**Action item**
Look through the data below and work out how many lines contain the string "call". Give the number alone.

**Recorded data**
*****

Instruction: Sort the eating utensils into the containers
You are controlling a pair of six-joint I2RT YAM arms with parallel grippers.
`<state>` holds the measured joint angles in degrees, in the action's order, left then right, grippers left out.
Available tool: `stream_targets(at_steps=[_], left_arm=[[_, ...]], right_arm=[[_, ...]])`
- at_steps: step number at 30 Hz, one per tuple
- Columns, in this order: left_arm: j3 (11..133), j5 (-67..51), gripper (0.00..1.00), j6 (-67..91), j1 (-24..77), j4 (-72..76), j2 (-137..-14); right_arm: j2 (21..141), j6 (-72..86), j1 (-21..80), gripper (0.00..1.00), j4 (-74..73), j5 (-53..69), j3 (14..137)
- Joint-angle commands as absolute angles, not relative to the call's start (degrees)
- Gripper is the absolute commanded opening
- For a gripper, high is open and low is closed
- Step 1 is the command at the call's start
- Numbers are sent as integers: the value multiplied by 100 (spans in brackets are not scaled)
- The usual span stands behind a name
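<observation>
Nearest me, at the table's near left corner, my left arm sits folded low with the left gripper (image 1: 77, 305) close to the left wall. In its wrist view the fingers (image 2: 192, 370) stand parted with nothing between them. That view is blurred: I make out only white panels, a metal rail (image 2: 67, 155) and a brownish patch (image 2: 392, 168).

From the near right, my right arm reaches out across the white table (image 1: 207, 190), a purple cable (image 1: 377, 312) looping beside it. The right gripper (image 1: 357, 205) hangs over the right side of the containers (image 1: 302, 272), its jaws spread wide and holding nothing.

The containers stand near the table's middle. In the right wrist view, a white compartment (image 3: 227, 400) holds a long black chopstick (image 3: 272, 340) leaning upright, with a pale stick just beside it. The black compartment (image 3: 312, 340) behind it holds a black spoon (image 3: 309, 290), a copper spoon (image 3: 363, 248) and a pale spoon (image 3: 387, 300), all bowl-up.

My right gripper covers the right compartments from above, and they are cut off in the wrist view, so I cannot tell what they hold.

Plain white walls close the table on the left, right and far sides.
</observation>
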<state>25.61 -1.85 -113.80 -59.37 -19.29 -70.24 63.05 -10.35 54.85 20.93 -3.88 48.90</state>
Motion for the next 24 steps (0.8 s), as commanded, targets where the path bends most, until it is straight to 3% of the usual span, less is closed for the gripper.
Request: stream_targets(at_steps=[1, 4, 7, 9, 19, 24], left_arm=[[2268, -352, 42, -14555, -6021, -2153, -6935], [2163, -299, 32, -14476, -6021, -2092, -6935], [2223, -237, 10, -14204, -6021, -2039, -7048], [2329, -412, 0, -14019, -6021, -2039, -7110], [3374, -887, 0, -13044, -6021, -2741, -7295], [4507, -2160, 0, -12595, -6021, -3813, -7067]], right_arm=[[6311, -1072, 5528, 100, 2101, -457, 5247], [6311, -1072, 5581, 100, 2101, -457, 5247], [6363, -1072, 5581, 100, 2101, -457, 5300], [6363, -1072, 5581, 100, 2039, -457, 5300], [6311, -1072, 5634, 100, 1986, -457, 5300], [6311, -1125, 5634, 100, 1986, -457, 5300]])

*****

**Expected output**
2